EXERCISE DETAILS: Whenever the string "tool" appears in a line of the listing below, that line counts. Say how many lines count, and give nothing else.

INFORMATION SUPPLIED:
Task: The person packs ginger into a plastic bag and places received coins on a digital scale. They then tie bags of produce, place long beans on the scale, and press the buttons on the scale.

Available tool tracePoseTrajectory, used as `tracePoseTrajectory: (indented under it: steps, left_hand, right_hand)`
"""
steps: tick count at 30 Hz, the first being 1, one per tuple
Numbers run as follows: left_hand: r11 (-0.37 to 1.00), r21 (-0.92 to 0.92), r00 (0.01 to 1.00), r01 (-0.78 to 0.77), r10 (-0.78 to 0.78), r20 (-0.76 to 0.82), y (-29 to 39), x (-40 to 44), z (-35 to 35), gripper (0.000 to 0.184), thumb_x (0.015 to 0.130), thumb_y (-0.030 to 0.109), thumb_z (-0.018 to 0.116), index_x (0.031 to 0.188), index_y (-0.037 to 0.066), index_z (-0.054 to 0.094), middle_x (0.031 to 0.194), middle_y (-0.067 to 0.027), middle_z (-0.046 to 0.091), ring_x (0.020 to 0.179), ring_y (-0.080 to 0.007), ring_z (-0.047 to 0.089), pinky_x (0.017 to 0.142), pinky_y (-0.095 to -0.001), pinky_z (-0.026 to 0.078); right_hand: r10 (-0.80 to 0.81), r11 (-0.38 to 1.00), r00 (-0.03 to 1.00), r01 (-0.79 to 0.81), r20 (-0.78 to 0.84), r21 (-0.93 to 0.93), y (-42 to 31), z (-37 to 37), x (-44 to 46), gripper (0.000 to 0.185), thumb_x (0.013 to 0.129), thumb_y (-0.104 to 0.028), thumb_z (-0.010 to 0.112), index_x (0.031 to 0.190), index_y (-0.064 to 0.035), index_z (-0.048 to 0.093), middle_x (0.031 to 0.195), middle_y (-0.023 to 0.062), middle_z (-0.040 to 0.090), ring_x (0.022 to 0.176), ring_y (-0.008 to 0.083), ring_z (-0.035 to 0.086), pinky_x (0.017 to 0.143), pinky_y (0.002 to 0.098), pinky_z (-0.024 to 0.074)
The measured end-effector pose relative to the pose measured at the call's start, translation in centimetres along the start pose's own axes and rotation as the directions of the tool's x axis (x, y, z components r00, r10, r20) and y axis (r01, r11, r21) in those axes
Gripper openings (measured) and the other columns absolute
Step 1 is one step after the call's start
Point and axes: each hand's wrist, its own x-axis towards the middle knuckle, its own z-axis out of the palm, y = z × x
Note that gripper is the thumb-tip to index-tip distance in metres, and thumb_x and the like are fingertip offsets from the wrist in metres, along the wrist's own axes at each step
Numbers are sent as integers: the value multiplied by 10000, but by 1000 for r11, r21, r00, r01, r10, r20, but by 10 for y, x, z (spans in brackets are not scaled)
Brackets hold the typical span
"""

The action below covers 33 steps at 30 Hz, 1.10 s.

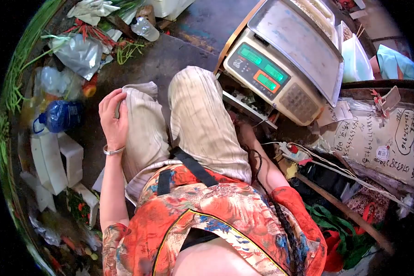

SOLUTION: 2